Raw data
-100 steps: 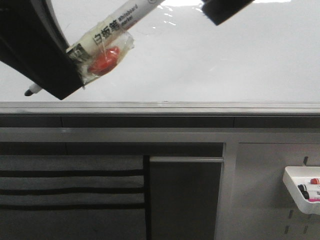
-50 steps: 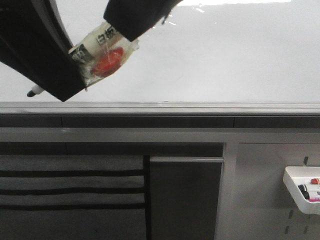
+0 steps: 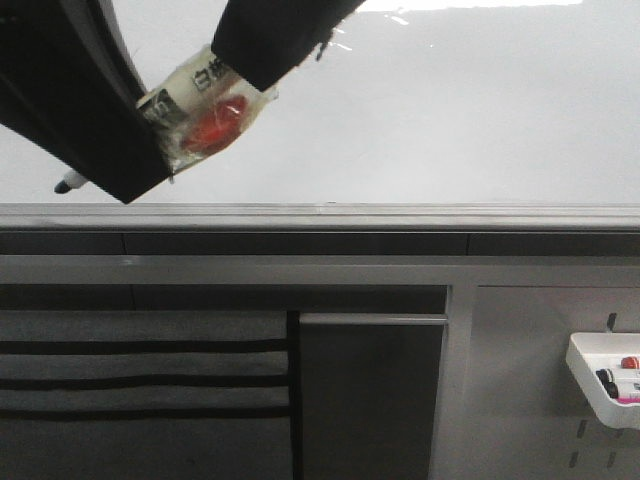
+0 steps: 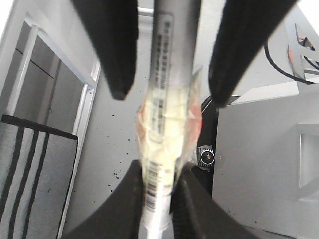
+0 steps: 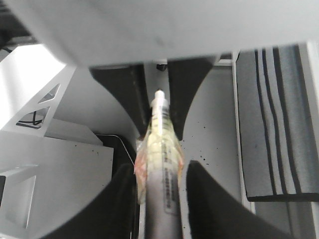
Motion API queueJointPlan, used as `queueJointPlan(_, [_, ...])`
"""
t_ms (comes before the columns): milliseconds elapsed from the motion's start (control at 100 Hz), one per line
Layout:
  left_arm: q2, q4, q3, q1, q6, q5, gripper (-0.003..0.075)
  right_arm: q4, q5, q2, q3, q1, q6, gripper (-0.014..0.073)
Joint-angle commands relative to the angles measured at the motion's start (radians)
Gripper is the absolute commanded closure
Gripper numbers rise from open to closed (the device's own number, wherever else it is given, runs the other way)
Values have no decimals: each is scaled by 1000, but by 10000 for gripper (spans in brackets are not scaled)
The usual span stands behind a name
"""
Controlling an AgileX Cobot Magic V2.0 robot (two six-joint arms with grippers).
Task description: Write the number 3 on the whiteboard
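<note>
My left claw (image 3: pixel 150 120) and right claw (image 3: pixel 262 62) both gripped the taped marker (image 3: pixel 205 105). Only the front view showed the whiteboard (image 3: pixel 450 110): glossy, unmarked where visible.

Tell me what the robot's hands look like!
Both are black. The left hand is a wide dark block with a thin pale stripe curving along it. The right hand is plain matte black. Up close, the fingers are flat black slabs with squared tips and curved bases.
</note>
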Motion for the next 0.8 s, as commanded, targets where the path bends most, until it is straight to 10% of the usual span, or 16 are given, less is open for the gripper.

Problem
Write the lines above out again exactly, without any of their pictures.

Solution to the exercise
-100 steps: 
-50 steps: 
+0 steps: 
+0 steps: 
+0 steps: 
Motion API queueJointPlan, used as `queueJointPlan(_, [_, ...])`
"""
t_ms (comes before the columns): milliseconds elapsed from the motion's start (control at 100 Hz), one per line
Layout:
  left_arm: q2, q4, q3, q1, q6, q5, gripper (-0.003..0.075)
  right_arm: q4, q5, q2, q3, q1, q6, gripper (-0.014..0.073)
Joint-angle commands relative to the angles measured at the motion's start (radians)
Gripper is the absolute commanded closure
Gripper numbers rise from open to closed (the device's own number, wherever else it is given, runs the other way)
Values have no decimals: each is scaled by 1000, but by 10000 for gripper (spans in brackets are not scaled)
The usual span stands behind a name
"""
Controlling an AgileX Cobot Magic V2.0 robot (two six-joint arms with grippers).
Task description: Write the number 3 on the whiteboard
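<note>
My left claw (image 3: pixel 150 120) and right claw (image 3: pixel 262 62) both gripped the taped marker (image 3: pixel 205 105). Only the front view showed the whiteboard (image 3: pixel 450 110): glossy, unmarked where visible.

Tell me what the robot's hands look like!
Both are black. The left hand is a wide dark block with a thin pale stripe curving along it. The right hand is plain matte black. Up close, the fingers are flat black slabs with squared tips and curved bases.
</note>
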Motion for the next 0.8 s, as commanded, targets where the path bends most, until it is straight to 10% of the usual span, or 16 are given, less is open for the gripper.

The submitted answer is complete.